I just published an interview with Dr. Altman over on the Hindoo History substack. Posting an excerpt here but would encourage BP readers to read the whole thing. He’s also the author of “Heathen, Hindoo, Hindu: American Representations of India, 1721-1893”, a key contribution to the study of how the “Hindoo” has been represented in American history:



HH: Dr. Altman, first of all, thank you so much for doing this. As readers of #HindooHistory know, your work has been instrumental to this project. I really didn’t know what to do with all of these random newspaper clips that I was collecting until I fortuitously came across your first book, Heathen, Hindoo, Hindu: American Representations of India, 1721-1893. Your book gave me the intellectual scaffolding for the primary source material, so thank you for that! You can imagine how excited I was when I saw that you had written another book, Hinduism in America: An Introduction, which is the subject of our dialogue today.
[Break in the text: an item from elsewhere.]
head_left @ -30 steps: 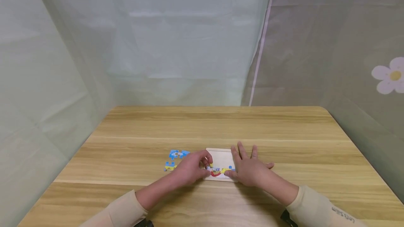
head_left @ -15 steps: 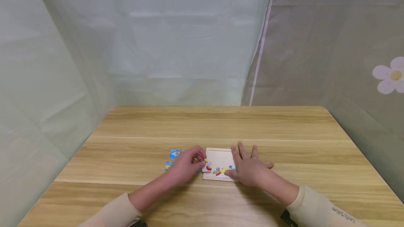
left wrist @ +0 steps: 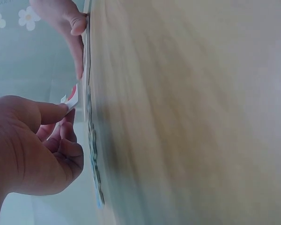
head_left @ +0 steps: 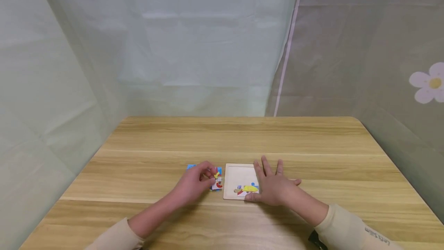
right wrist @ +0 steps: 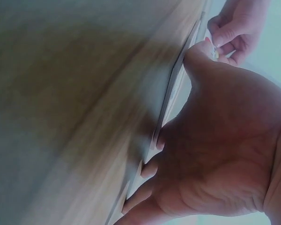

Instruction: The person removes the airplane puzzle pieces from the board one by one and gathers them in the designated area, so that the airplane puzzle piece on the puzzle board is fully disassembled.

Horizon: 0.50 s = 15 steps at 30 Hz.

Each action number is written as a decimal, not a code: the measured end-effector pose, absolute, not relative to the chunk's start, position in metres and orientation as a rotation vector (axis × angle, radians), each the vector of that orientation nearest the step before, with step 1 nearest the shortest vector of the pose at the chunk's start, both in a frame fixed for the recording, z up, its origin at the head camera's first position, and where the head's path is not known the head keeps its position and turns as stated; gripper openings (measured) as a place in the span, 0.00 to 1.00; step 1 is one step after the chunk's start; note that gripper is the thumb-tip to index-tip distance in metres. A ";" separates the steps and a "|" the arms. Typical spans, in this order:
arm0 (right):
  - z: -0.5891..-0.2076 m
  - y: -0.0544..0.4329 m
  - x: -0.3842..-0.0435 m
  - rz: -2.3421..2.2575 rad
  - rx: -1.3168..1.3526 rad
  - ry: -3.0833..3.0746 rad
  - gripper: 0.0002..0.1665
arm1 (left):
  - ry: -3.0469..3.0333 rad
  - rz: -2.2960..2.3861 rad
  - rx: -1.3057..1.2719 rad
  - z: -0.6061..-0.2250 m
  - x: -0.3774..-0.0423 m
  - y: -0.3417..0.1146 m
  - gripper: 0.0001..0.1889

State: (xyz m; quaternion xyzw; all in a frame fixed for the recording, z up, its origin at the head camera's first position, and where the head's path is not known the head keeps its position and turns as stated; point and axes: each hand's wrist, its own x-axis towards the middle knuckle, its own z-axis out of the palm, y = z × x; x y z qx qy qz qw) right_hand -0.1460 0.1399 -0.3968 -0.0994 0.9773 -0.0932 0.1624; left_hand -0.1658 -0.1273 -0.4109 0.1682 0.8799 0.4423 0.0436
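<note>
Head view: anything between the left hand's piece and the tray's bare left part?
Nothing visible between the puzzle piece and the bare left part of the tray; the right hand covers its right side, off that path.

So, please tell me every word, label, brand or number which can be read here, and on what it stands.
"Let'sSlim": dark print on the right sleeve; small, apostrophe and spacing uncertain.
Faint marks on the flowered cloth, left wrist view: too blurred to read.
Puzzle board: no lettering I can make out.
</note>
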 end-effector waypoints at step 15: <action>-0.396 0.138 -0.148 -0.241 -0.273 2.787 0.72 | 2.702 1.353 0.539 -0.416 -0.158 -0.163 0.07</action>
To kick it off, in your introduction you note that you were hesitant to title the book Hinduism in America: An Introduction and would’ve preferred to call it Some Things Someone Somewhere Called ‘Hinduism’ in a Place Someone Somewhere Called America: An Introduction. I loved this, and I was reminded of your introduction to Heathen, Hindoo, Hindu, where you make a critical distinction: This is not about how “Hinduism” arrived in America, but rather about how it became conceivable in America. Can you elaborate on this methodological approach and explain how it informs your argument in Hinduism in America?

MA: Thanks so much, Vishal. I’m really glad you found my first book so helpful. You write these things and you never know who is going to read them or what they will do with it once they read it. Your work sharing the newspaper clippings you find is really important, and I really appreciate it. I’ve actually heard from other religious studies professors that they use your Instagram and my book together in their classes! So, thanks for the work you’ve done to bring public attention to this really interesting history.

The second book, Hinduism in America: An Introduction, was a really interesting opportunity to write a different kind of religious history. The book is part of a larger series of “ in America” introductions and I wanted to write a book that could fit in that model but also raise some questions about the very idea of discrete unified traditions or religions (Christianity, Hinduism, Islam, Buddhism, etc. ) in America (or anywhere else for that matter). For me, the job of the religious studies scholar is not primarily to identify, describe, or define these traditions. Instead, our job is to pay attention to how individuals, communities, groups, institutions, nations, and other social formations define and identify these traditions. Put another way, many people who all call themselves “Hindu” or “Christian” or “Muslim” don’t all agree on exactly what it means to be “Hindu” or “Christian” or “Muslim,” and it’s not my job to solve that. It’s my job to pay attention to how and why people use those terms to describe themselves or others and what is at stake in those processes of labeling people and groups. As I tell my students, we are not umpires and we don’t call balls and strikes. We are play-by-play analysts who describe how the game is being played and analyze why it’s being played the way it is. My approach to the study of religion is that religion is one way people create “us and them” and my job is to figure out how and why that happens.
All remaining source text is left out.